## WORK REQUIRED:
Print the data below again in full, exactly as it stands, with no images.

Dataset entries
......
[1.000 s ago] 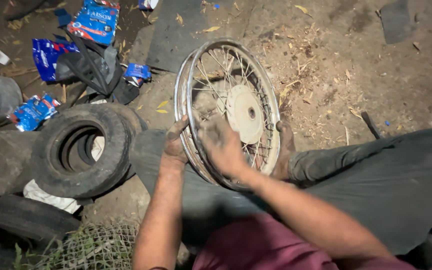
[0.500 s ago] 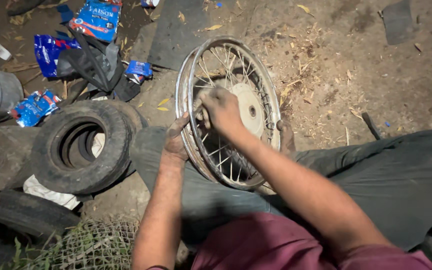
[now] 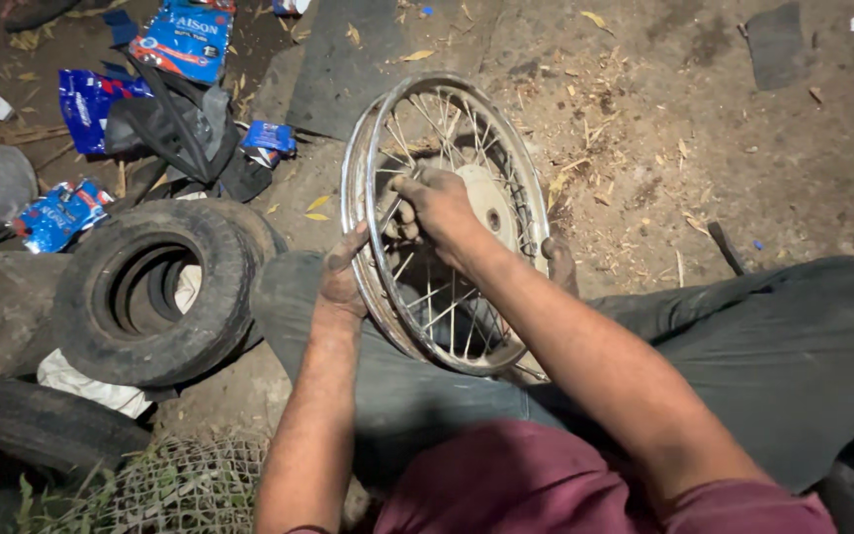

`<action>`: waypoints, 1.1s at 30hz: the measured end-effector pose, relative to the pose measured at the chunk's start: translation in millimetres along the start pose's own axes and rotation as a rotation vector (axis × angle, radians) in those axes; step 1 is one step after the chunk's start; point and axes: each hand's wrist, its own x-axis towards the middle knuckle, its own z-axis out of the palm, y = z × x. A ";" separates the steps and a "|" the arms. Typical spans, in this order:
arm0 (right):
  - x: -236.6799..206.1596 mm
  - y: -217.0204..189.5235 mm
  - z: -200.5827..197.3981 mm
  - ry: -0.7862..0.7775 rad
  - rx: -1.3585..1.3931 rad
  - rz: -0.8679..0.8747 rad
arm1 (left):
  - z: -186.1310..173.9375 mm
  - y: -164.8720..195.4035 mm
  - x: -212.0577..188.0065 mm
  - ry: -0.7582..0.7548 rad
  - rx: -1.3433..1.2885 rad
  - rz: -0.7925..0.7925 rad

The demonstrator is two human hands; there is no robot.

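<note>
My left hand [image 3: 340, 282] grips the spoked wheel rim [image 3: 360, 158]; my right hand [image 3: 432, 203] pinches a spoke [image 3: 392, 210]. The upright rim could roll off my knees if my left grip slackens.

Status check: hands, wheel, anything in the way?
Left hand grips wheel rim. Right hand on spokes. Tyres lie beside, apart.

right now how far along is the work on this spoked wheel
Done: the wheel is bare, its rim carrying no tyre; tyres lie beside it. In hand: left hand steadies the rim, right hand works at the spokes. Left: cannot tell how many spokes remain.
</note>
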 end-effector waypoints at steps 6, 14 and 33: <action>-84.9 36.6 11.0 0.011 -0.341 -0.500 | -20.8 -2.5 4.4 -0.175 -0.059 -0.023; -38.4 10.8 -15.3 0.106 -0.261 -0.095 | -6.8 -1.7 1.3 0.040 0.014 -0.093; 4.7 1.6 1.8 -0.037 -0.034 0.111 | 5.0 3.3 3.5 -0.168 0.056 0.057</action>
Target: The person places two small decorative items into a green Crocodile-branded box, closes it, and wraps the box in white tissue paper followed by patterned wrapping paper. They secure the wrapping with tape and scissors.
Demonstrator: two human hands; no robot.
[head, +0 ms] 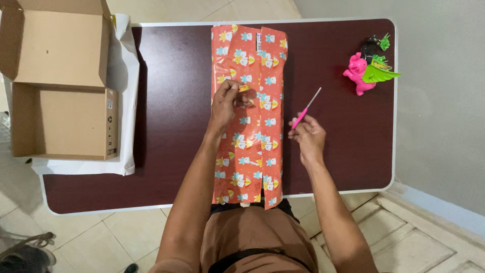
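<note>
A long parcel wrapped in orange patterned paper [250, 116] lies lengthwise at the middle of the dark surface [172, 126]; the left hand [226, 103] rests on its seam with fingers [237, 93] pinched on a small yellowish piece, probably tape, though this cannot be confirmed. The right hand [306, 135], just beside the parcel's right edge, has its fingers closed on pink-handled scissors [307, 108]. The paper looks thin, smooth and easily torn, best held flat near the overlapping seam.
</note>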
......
## THE COMPLETED TASK:
[1.000 s ago] 
[0.500 s ago] 
[now] 

`<action>`: waypoints, 1.1s at 30hz: the measured end-effector pose, relative to the pose measured at the chunk's start: translation in millimetres along the start pose's own axes and rotation as a rotation vector (axis × angle, radians) in those axes; step 1 is one step after the chunk's start; point and axes: each hand's wrist, its own x-axis towards the middle knuckle, its own z-axis out of the palm, y = z × x. A ";" separates the steps and a "|" the arms. Typical spans, in this order:
arm0 (right):
  - x: -236.6799..206.1596 mm
  - y: -217.0204..189.5235 mm
  - z: -200.5827..197.3981 mm
  - ry: -0.7862..0.7775 rad
  - rx: -1.3585..1.3931 rad
  - rz: -0.8679..0.8747 rad
arm1 (left):
  - z: -186.1310..173.9375 mm
  - y: -164.8720..195.4035 mm
  - x: -212.0577..188.0065 mm
  - ry: -0.7582..0.7548 rad
  - rx: -1.3433..1.2885 rad
  - rz: -0.7925..0.7925 rad

The demonstrator is two human hands; there is no robot.

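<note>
My left hand [image 3: 340, 282] grips the spoked wheel rim [image 3: 360, 158]; my right hand [image 3: 432, 203] pinches a spoke [image 3: 392, 210]. The upright rim could roll off my knees if my left grip slackens.

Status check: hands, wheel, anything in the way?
Left hand grips wheel rim. Right hand on spokes. Tyres lie beside, apart.

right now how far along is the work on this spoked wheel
Done: the wheel is bare, its rim carrying no tyre; tyres lie beside it. In hand: left hand steadies the rim, right hand works at the spokes. Left: cannot tell how many spokes remain.
</note>
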 end-effector waypoints at steps 6, 14 and 33: <action>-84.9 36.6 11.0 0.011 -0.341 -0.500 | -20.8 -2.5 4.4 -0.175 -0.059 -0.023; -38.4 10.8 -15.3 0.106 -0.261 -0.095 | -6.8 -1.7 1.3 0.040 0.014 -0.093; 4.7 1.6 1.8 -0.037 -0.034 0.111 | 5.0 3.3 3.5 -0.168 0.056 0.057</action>
Target: The person places two small decorative items into a green Crocodile-branded box, closes it, and wraps the box in white tissue paper followed by patterned wrapping paper. They secure the wrapping with tape and scissors.
Demonstrator: two human hands; no robot.
[head, +0 ms] 
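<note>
A long parcel wrapped in orange patterned paper [250, 116] lies lengthwise at the middle of the dark surface [172, 126]; the left hand [226, 103] rests on its seam with fingers [237, 93] pinched on a small yellowish piece, probably tape, though this cannot be confirmed. The right hand [306, 135], just beside the parcel's right edge, has its fingers closed on pink-handled scissors [307, 108]. The paper looks thin, smooth and easily torn, best held flat near the overlapping seam.
</note>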

Work on this exercise is now complete.